05.00. O acusado confessou o crime, admitindo, inclusive, que já tinha subtraído, em outra oportunidade, um botijão de gás e uma televisão CCE da ofendida.(fls.09/10)
06.00. A ofendida também foi ouvida na mesma sede, e confirmou a ocorrência do furto da mesa de sua casa, tendo, antes, registrado o furto de uma televisão, marca CCE, de 14 polegadas, e um botijão de gás.(08)
07.00. Dos autos consta, ademais, o auto de apreensão e restituição dos bens antes mencionados, furtados da residência da ofendida e vendidos a diversas pessoas pelo acusado.(fls.15)
08.00. Os bens subtraídos foram avaliados em R$ 350,00 (trezentos e cinqüenta reais)

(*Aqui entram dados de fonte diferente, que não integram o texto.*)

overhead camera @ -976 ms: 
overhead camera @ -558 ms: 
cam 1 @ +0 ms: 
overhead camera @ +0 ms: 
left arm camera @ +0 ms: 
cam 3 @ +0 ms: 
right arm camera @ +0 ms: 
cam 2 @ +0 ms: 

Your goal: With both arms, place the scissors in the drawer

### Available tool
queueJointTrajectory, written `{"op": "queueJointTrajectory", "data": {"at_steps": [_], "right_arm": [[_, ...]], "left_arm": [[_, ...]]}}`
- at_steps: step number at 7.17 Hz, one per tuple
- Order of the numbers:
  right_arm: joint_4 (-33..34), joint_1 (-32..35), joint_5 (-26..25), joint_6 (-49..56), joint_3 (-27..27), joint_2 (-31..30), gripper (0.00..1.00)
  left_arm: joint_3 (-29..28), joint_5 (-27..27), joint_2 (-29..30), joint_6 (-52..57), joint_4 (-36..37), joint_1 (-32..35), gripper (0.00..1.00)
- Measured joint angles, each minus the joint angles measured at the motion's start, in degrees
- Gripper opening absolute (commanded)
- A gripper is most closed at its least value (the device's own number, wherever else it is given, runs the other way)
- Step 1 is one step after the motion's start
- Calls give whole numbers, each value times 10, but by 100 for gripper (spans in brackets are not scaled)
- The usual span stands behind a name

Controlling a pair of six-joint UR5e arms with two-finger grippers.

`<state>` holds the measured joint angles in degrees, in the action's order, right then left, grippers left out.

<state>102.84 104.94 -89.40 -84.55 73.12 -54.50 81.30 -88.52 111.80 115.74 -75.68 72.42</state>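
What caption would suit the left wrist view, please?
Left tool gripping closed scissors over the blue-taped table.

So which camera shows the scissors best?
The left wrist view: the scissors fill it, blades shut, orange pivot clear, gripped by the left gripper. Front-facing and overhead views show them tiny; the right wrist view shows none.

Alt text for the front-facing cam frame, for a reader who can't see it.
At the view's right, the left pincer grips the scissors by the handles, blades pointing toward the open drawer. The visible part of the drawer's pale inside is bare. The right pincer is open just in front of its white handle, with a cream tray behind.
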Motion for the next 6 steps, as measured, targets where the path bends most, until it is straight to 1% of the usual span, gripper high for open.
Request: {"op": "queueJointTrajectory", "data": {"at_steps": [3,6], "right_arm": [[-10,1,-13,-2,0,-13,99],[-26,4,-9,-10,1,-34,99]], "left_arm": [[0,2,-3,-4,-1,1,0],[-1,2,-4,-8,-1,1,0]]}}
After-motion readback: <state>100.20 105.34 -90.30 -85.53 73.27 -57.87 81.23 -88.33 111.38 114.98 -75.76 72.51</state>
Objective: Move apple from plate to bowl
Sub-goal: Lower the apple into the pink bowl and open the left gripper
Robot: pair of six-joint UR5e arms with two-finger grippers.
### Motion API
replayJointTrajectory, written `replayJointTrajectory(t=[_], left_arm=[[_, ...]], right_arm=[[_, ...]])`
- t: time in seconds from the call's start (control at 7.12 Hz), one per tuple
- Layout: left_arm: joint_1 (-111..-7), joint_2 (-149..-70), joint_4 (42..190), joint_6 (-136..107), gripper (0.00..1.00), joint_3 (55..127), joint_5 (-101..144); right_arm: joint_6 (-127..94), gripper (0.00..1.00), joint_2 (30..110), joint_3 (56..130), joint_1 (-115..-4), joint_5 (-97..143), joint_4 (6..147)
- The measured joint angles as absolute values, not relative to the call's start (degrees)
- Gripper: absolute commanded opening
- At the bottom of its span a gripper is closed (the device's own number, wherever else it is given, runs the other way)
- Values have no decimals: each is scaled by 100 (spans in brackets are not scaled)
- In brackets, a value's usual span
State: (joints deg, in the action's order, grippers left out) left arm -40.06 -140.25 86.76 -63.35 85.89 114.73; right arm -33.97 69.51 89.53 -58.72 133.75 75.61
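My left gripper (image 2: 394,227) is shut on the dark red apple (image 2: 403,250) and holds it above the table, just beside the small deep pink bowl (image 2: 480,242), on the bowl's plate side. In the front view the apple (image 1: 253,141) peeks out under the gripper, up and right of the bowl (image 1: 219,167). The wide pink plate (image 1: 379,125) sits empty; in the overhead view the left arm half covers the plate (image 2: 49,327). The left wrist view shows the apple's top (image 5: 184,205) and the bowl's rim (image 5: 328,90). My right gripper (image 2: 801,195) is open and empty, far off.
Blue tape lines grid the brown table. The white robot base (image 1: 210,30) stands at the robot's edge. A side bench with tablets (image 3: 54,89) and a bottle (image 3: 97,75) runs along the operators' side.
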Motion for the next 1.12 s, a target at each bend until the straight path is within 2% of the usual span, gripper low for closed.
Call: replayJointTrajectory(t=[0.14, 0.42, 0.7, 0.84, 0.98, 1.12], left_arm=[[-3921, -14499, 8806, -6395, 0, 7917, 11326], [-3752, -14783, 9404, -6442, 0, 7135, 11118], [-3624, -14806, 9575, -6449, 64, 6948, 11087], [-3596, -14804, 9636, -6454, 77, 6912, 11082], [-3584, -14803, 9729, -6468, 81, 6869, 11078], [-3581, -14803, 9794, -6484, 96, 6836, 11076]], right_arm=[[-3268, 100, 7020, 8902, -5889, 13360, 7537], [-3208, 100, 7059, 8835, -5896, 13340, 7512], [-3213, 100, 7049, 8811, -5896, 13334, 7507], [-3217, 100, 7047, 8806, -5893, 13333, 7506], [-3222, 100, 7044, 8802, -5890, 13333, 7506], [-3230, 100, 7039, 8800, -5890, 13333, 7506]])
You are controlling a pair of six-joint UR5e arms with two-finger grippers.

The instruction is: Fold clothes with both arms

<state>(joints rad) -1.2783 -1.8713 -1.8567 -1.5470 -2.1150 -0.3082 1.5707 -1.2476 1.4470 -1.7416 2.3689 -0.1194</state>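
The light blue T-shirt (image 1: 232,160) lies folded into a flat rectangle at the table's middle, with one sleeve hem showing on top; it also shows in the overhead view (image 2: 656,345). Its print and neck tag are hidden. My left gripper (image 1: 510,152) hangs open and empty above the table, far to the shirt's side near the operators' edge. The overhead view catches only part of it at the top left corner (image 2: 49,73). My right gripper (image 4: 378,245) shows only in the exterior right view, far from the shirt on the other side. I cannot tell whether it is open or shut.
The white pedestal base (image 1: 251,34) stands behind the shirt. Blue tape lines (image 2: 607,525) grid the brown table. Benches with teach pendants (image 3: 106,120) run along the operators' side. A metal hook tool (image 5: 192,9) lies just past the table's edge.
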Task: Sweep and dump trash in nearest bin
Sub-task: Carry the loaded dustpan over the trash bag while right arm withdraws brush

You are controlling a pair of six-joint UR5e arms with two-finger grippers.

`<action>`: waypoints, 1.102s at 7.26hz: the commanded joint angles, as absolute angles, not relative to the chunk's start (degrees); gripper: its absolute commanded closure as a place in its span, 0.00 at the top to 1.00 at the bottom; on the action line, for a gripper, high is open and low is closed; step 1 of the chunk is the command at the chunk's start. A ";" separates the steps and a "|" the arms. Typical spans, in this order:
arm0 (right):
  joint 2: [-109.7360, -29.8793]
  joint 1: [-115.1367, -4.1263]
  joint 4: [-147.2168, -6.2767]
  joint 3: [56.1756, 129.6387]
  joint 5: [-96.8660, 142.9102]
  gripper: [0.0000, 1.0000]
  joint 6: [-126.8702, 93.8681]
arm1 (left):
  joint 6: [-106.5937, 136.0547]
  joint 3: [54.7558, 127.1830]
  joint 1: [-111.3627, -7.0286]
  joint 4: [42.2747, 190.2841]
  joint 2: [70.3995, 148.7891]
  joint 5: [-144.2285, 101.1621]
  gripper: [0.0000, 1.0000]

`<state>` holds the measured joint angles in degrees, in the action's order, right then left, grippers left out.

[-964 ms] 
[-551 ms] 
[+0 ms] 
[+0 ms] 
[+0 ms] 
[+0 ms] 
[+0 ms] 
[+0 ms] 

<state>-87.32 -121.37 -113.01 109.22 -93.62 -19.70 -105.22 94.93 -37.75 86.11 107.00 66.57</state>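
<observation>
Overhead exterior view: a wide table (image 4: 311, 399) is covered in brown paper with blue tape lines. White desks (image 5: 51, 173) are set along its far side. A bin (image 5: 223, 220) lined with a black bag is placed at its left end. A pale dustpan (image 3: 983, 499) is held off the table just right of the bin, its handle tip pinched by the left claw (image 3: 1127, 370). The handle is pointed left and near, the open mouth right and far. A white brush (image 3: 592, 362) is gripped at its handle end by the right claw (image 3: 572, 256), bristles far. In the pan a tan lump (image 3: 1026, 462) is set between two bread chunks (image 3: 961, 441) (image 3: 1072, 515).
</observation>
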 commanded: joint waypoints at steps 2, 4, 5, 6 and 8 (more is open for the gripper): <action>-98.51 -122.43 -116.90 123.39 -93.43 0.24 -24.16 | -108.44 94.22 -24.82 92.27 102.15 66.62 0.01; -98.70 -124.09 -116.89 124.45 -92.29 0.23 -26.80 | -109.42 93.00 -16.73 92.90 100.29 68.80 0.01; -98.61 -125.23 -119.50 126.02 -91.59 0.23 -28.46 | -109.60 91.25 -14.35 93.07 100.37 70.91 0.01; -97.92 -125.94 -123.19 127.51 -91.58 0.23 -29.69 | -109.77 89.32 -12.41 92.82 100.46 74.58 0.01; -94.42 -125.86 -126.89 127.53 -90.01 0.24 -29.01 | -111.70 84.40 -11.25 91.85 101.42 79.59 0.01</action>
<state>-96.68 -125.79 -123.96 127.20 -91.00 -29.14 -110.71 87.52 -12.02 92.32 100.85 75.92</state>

09.00. Com essas provas, coligidas em sede extrajudicial, o MINISTÉRIO PÚBLICO ofertou denúncia contra o acusado, a quem imputou a autoria do crime de furto, qualificado, em face da subtração de uma mesa.
10.00. O acusado, citado, foi ouvido nesta sede, sob todas as garantias, inclusive a de permanecer calado.
11.00. Do depoimento do acusado, colho às fls. 73/75, os seguintes fragmentos:
I – que não é verdadeira a imputação que lhe é feita;
II – que uns meninos lhe entregaram pra vendar a res furtiva;
III – que não sabia que era objeto de furto;
IV – que, em verdade, só fez a entrega do bem a quem o comprou do furtador;
V – que recebeu cinco reais pelo freto;
VI – que quando foi agarrado confessou o crime, pois não tinha mais o que fazer; e
VII – que os verdadeiros furtadores tiraram o time de campo e foi acusado pelo povo.
12.00. Além do acusado só foi ouvida, em sede judicial, uma testemunha, J. R. F., de cujo depoimento destaco os seguintes excertos:
I – que estava de serviço quando o acusado foi pego população;
II – que o acusado confessou ter praticado alguns furtos;
III – que o acusado não furtou só na residência da ofendidas, mas o fez em outras casas;
IV – que o acusado ajudou a recuperar os bens, inclusive a mesa da ofendida;
V – que o acusado disse que alguns dos objetos que ele ajudou recuperar não tinha sido ele o autor;
VI – que como o acusado sabia para quem tinha vendido os bens que furtaram daí porque não teve dificuldades em ajudar a recuperar;
VII – que o acusado nunca admitiu ter roubado a mesa de vidro;
13.00. Consolidados esses dados, encerrou-se a instrução.
14.00. Passo à decisão.
15.00. Analisei, viu-se acima, todo o conjunto de provas.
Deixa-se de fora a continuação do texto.